# Middleware

Caliban allows you to perform additional actions at various levels of a query processing, via the concept of Wrapper. Using wrappers, you can:

# Wrapper types

There are 6 basic types of wrappers:

  • OverallWrapper to wrap the whole query processing
  • ParsingWrapper to wrap the query parsing only
  • ValidationWrapper to wrap the query validation only
  • ExecutionWrapper to wrap the query execution only
  • FieldWrapper to wrap each field execution
  • IntrospectionWrapper to wrap the introspection query only

Each one requires a function that takes a ZIO or ZQuery computation together with some contextual information (e.g. the query string) and should return another computation.

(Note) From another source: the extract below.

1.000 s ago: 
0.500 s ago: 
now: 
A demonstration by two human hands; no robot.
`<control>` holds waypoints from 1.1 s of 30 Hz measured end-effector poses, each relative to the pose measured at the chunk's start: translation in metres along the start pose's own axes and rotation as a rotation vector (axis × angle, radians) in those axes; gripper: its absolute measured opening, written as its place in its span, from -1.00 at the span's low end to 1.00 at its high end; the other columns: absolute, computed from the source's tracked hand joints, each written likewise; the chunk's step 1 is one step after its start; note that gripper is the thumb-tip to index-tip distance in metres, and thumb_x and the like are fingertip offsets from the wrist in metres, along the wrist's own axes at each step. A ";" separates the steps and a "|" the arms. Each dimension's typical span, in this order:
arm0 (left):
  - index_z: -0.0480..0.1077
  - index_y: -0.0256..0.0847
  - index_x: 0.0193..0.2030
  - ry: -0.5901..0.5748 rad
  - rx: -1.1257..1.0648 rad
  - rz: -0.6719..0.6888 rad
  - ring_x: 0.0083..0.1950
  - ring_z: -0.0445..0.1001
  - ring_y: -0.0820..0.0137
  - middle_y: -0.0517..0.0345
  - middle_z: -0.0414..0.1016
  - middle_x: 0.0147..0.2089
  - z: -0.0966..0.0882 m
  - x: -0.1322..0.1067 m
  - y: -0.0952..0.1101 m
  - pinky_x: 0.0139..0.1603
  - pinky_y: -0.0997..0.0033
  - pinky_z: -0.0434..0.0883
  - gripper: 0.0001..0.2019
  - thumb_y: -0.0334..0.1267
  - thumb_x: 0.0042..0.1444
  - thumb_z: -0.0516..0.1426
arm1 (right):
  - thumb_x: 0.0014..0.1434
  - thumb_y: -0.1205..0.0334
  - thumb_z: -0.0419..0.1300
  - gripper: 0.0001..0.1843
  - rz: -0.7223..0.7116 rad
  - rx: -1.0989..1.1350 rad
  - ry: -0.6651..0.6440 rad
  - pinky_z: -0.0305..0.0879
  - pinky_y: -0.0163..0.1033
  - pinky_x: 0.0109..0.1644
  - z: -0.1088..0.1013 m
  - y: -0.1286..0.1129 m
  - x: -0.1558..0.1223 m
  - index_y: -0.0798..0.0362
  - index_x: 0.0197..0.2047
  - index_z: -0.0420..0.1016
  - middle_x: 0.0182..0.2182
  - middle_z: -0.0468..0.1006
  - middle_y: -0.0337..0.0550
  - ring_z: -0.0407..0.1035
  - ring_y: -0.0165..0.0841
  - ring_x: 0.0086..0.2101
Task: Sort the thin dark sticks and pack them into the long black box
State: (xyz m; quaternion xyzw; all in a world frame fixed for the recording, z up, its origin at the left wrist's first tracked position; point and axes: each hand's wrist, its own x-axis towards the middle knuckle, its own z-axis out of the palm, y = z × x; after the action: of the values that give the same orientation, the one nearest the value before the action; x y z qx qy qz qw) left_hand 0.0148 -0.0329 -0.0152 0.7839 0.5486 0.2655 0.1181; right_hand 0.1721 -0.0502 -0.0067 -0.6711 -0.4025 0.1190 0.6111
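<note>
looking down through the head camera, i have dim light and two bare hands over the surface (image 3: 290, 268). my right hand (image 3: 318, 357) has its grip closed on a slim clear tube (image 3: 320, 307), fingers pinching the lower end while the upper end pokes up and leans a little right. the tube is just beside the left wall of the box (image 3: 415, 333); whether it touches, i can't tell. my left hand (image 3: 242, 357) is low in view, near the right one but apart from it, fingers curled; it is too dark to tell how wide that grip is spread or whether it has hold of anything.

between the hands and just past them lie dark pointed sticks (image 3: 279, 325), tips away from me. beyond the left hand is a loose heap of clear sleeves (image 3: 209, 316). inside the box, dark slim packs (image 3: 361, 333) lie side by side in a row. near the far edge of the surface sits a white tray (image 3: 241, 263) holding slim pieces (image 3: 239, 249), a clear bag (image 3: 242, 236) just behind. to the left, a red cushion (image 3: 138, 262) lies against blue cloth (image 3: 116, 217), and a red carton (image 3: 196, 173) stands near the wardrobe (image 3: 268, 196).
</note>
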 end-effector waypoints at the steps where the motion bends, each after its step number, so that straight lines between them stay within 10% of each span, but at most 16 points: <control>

Let's see how to implement a wrapper that times out the whole query if its processing takes longer than 1 minute.

import caliban._
import caliban.CalibanError._
import caliban.Value._
import caliban.wrappers.Wrapper._
import zio._

val wrapper = new OverallWrapper[Any] {
  def wrap[R](
    process: GraphQLRequest => ZIO[R, Nothing, GraphQLResponse[CalibanError]]
  ): GraphQLRequest => ZIO[R, Nothing, GraphQLResponse[CalibanError]] =
    (request: GraphQLRequest) =>
      process(request)
        .timeout(1.minute)
        .map(
          _.getOrElse(
            GraphQLResponse(
              NullValue,
              List(ExecutionError(s"Query was interrupted after 1 minute:\n${request.query}"))
            )
          )
        )
}

You can also combine wrappers using |+| and create a wrapper that requires an effect to be run at each query using EffectfulWrapper.

To use your wrapper, call GraphQL#withWrapper or its alias @@.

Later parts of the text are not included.